On September 12, 2011, Compression Technology Solutions LLC (“CTS”) filed a patent infringement lawsuit against a group of companies, consisting of Quantum, CA., Inc., EMC Corporation, Hewlett-Packard Company, International Business Machines Corp., NetApp, Inc. and Quest Software, Inc., in the U.S. District Court in the Eastern District of Missouri, alleging that certain unspecified products of the defendants, characterized as “deduplication software systems,” and, in the case of Quantum, including Quantum’s “DXi Series Deduplication software,” fall within the scope of patent 5,414,650. CTS is seeking injunctive relief, as well as the recovery of monetary damages, including treble damages for willful infringement. We do not believe we infringe the CTS patent; we believe that the CTS patent is invalid, and we intend to defend ourselves vigorously. In April 2012, our motion to transfer venue was granted and the lawsuit was transferred to the U.S. District Court in the Northern District of California. Due to the inherent uncertainty of litigation, we cannot identify probable or estimable damages related to the lawsuit.

Indemnifications

We have certain financial guarantees, both express and implied, related to product liability and potential infringement of intellectual property. Other than certain product liabilities recorded as of March 31, 2012 and 2011, we did not record a liability associated with these guarantees, as we have little or no history of costs associated with such indemnification requirements. Contingent liabilities associated with product liability may be mitigated by insurance coverage that we maintain.

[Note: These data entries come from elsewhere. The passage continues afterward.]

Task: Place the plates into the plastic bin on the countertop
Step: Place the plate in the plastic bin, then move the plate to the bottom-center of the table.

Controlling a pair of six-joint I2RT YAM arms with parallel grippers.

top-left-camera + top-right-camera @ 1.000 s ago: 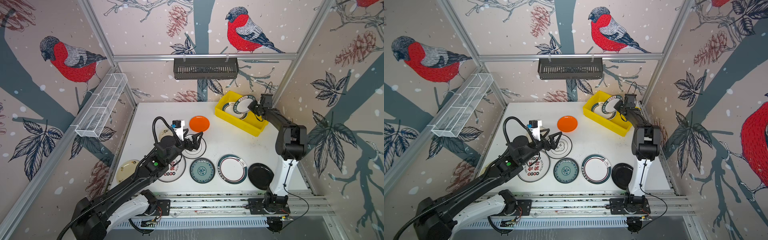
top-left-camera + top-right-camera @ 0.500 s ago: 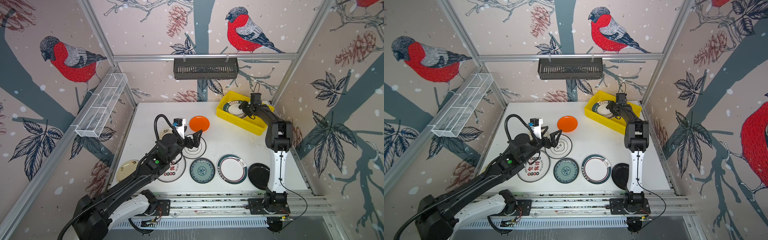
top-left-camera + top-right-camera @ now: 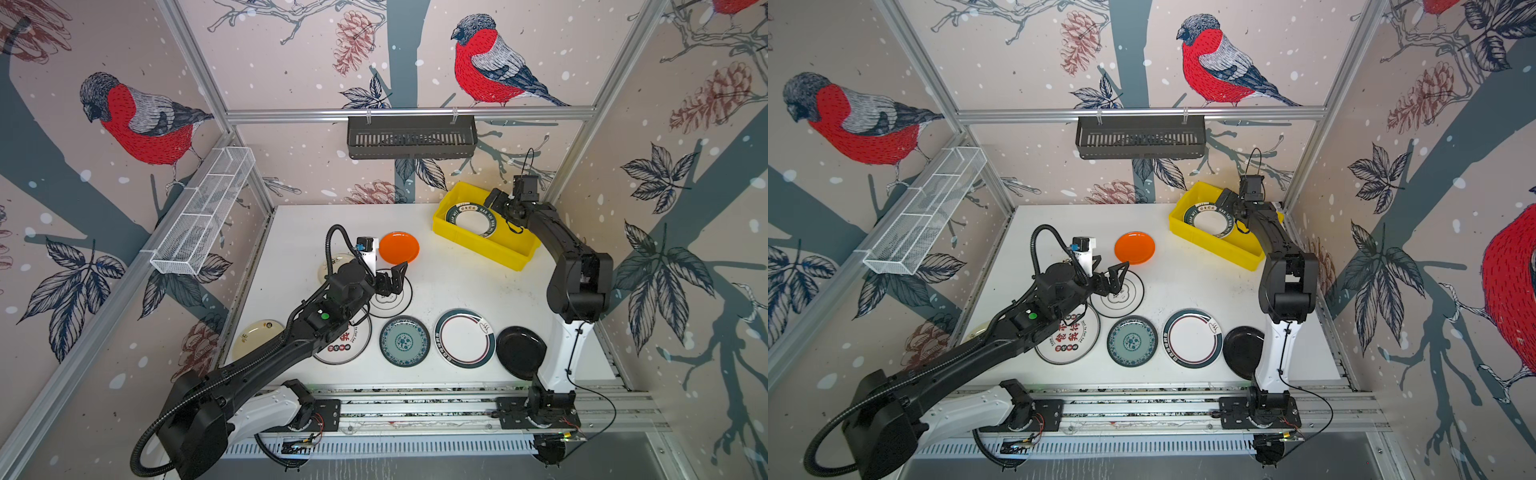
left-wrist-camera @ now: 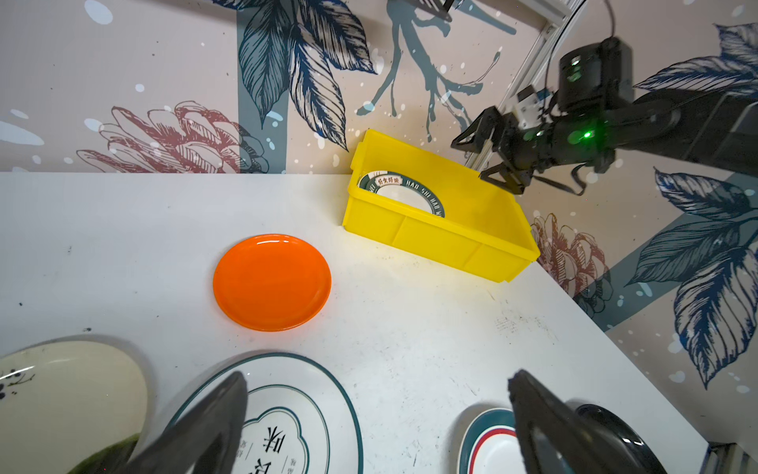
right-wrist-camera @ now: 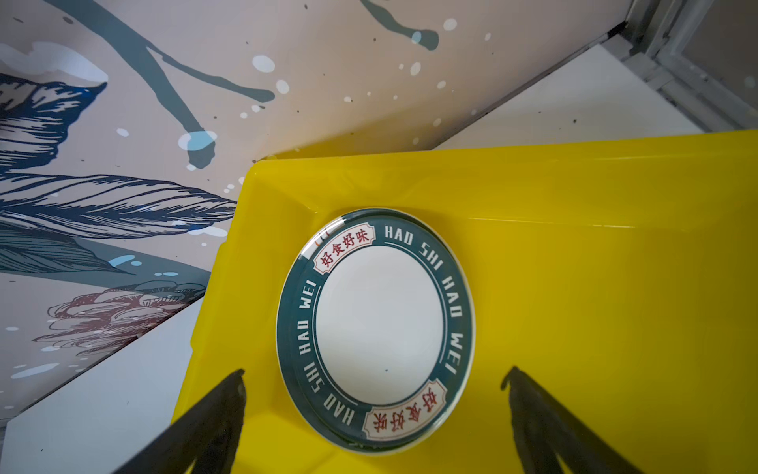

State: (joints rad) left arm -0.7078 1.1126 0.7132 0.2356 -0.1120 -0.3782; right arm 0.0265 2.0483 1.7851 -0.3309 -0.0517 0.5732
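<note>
The right fingers stand wide and empty just above the HAO SHI HAO WEI plate, which lies inside the yellow plastic bin, between and ahead of the tips. They should lift straight up, clear of the bin wall, before swinging away. The left fingers, also wide and empty, hang over a teal-ringed white plate. The orange plate lies ahead of them on the counter. Either plate is best pinched at the rim, one finger slipped under the lip.

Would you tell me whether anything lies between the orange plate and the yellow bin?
Nothing visible does: only bare countertop separates the orange plate from the yellow bin. Inside, one green-rimmed plate fills one end; the rest of the floor is free.
</note>
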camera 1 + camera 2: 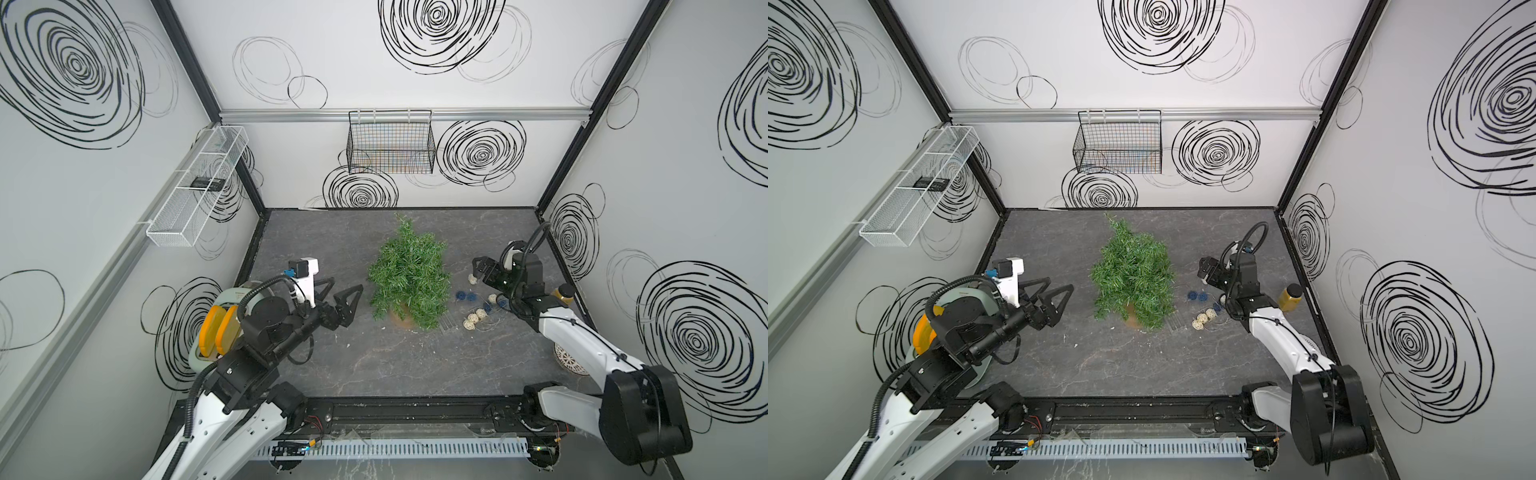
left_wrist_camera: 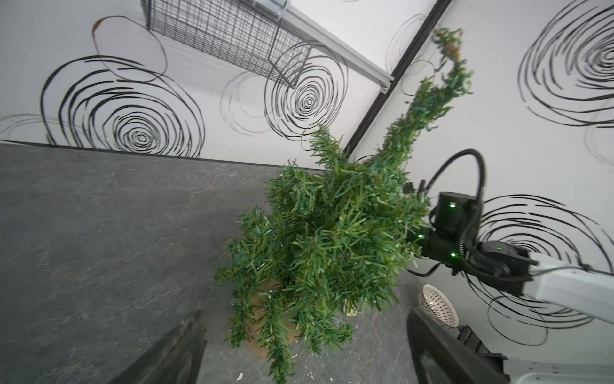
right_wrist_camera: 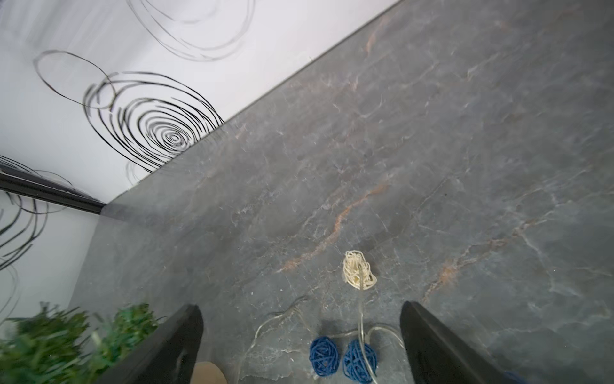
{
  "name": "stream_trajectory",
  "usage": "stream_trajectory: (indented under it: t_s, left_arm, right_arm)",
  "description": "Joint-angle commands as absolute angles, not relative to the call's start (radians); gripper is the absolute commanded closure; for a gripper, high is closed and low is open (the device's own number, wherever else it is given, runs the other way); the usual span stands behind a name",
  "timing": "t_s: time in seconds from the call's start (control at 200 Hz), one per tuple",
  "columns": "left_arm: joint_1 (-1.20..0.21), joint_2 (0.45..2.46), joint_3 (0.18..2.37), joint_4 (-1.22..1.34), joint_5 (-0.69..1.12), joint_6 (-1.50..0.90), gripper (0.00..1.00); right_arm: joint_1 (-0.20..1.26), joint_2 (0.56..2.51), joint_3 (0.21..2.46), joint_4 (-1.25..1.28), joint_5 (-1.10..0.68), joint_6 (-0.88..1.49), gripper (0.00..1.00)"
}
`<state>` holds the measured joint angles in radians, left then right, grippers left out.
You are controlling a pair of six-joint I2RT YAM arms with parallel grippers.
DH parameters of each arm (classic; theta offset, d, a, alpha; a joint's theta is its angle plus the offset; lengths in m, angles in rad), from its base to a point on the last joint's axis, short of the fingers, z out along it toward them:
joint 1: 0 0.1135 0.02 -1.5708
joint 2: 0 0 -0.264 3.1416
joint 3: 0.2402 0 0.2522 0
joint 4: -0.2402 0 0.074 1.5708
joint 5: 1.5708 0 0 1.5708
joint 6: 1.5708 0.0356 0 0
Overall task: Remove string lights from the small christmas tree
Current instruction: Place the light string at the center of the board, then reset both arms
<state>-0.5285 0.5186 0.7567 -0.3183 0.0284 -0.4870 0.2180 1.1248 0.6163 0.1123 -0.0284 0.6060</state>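
String lights right of tree

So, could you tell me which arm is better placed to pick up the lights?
Right: its open gripper hangs just over the lights; the left gripper sits beyond the tree.

We see L arm stretched fwd, wrist approx level, L end effector w/ jaws spread wide, empty. R arm bent at elbow, forearm angled inward, wrist tipped down; R end effector hangs low, jaws also wide apart, gripping nothing.
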Motion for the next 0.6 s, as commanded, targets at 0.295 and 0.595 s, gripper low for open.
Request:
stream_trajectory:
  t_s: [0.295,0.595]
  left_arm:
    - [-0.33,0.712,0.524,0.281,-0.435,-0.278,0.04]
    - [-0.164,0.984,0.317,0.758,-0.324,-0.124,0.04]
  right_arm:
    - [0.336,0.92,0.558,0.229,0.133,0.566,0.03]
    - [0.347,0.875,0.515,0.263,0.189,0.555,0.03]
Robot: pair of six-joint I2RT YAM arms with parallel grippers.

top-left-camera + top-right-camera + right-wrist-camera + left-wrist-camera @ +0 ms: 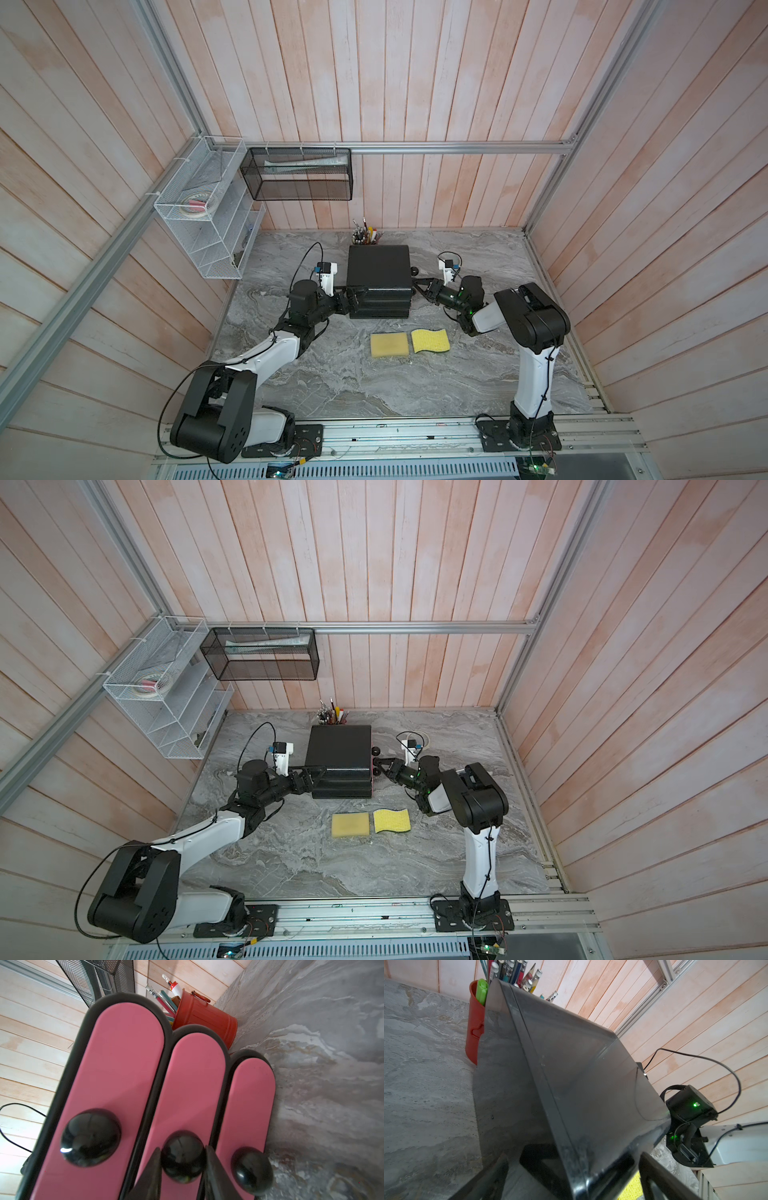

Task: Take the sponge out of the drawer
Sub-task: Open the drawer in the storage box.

In the normal course of business to facilitate transactions of our services and products, we indemnify certain parties with respect to certain matters. We have agreed to hold certain parties harmless against losses arising from a breach of representations or covenants, or out of intellectual property infringement or other claims made against certain parties. These agreements may limit the time within which an indemnification claim can be made and the amount of the claim. In addition, we have entered into indemnification agreements with our officers and directors, and our bylaws contain similar indemnification obligations to our agents.

It is not possible to determine the maximum potential amount under these indemnification agreements due to the limited history of our indemnification claims and the unique facts and circumstances involved in each particular agreement. Historically, payments made by us under these agreements have not had a material impact on our operating results, financial position or cash flows.